SIENA. La Commissione Speleologica “I Cavernicoli” della Sezione CAI di Siena ha attivamente partecipato alla spedizione nella grotta di Govjeŝtica in Bosnia-Erzegovina. Obiettivo della missione, patrocinata della Società Speleologica Italiana e organizzata, per il secondo anno consecutivo, dagli speleologi di Bologna unitamente a quelli di Sarajevo, è stata l’ulteriore esplorazione di questa grotta. Le due settimane di campo – dal 10 al 24 agosto 2013 – hanno così visto la partecipazione di numerosi gruppi italiani provenienti da Bologna, Novara, Siena, Massa, Forlì, Faenza e gruppi bosniaci provenienti da Sarajevo, Visoko, Banja Luka e Mostar, per un totale di circa cinquanta speleologi. I volontari si sono alternati per 13 giorni in impegnative esplorazioni, avviate a più riprese già a partire dal 2010, nelle parti più remote della grotta Govjeŝtica, la cui risorgente si apre nel canyon di Praca ancora minato, a 30 km a est di Sarajevo.
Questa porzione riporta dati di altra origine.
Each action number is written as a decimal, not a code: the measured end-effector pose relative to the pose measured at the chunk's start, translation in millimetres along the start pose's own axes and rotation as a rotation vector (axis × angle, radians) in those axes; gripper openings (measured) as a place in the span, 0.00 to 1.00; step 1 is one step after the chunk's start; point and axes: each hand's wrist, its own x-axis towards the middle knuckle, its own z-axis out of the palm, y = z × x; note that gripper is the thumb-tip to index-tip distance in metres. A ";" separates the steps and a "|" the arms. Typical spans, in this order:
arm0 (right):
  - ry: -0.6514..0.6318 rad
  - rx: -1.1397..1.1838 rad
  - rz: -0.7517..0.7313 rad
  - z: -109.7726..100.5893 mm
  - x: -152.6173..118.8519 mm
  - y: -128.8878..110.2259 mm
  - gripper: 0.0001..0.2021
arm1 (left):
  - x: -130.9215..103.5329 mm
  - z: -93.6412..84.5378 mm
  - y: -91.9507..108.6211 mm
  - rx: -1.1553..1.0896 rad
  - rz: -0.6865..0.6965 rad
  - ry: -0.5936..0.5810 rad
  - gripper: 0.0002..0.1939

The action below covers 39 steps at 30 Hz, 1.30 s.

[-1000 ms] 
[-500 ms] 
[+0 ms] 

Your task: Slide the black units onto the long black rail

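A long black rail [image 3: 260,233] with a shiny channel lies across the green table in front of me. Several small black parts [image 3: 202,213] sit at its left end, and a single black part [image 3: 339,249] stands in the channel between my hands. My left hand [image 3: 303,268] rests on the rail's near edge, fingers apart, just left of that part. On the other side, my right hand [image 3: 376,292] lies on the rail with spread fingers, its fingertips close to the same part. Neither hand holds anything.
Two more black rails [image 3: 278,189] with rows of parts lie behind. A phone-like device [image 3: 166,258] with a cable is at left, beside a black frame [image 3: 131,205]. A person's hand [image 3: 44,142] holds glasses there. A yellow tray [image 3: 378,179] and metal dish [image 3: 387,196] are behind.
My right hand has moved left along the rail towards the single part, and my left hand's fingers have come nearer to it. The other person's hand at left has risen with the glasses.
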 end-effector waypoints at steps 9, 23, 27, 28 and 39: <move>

Grazie ad un campo base interno appositamente allestito e a diverse ore di progressione dall’ingresso, il team internazionale si è potuto concentrare nella ricerca di nuove vie di prosecuzione della grotta, interrotte per motivi logistici nel 2012. Le difficili risalite in ambienti molto vasti e l’attraversamento con le mute in neoprene delle zone allagate interne hanno portato alla scoperta di 2 Km di nuove gallerie, portando Govjeŝtica alla ragguardevole lunghezza di 9.682m che ne confermano il primato di grotta più lunga della Bosnia-Erzegovina. La collaborazione con speleologi locali e Università italiane ed estere, aggiunta al supporto fornito dall’Istituto per la Protezione Culturale, Storica ed Ambientale della Repubblica Srpska, ha permesso di raccogliere campioni biologici e sedimentari. Sono stati inoltre effettuati studi specifici sulla chirotterofauna presente nella cavità e lungo il canyon del torrente Praca. Queste indagini forniranno alle autorità locali elementi utili ˗ se non, addirittura, fondamentali, in quanto ad oggi assenti ˗ sul ricco patrimonio ambientale della zona, così da supportare l’istituzione di un Parco naturalistico ˗ come espresso dalle Autorità locali ˗ volto a proteggere e rilanciare un territorio martoriato dalla recente guerra etnica.
Govjestica continua così a suscitare interesse, come già successo nelle esplorazioni del 2011-2012 quando fu rinvenuto un imponente deposito di ossa di Ursus Spelaeus, l’orso delle caverne estintosi 20 mila anni fa, e oggi, grazie a quel ritrovamento, importante oggetto di studio.  La spedizione 2013, al pari delle precedenti, è stata seguita con attenzione dai media locali, oltre che da quelli internazionali, come “Al Jazeera Balkans” la cui troupe è stata quest’anno ospitata al campo un’intera giornata per poter realizzare uno speciale in merito. I gruppi speleologici che hanno preso parte all’iniziativa: Commissione Speleologica “I Cavernicoli” CAI Siena, GSB-USB di Bologna, CKS di Sarajevo, GGN di Novara, GSAA di Massa, SCFo di Forlì, GSFa di Faenza, CVSC di Bologna, EKO Viking di Visoko, Ponir e Mackica di Banja Luka, Herceg di Mostar, e le associazioni “La Nottola” di Bologna e “Sentieri di roccia” di S. Chirico Raparo (PZ).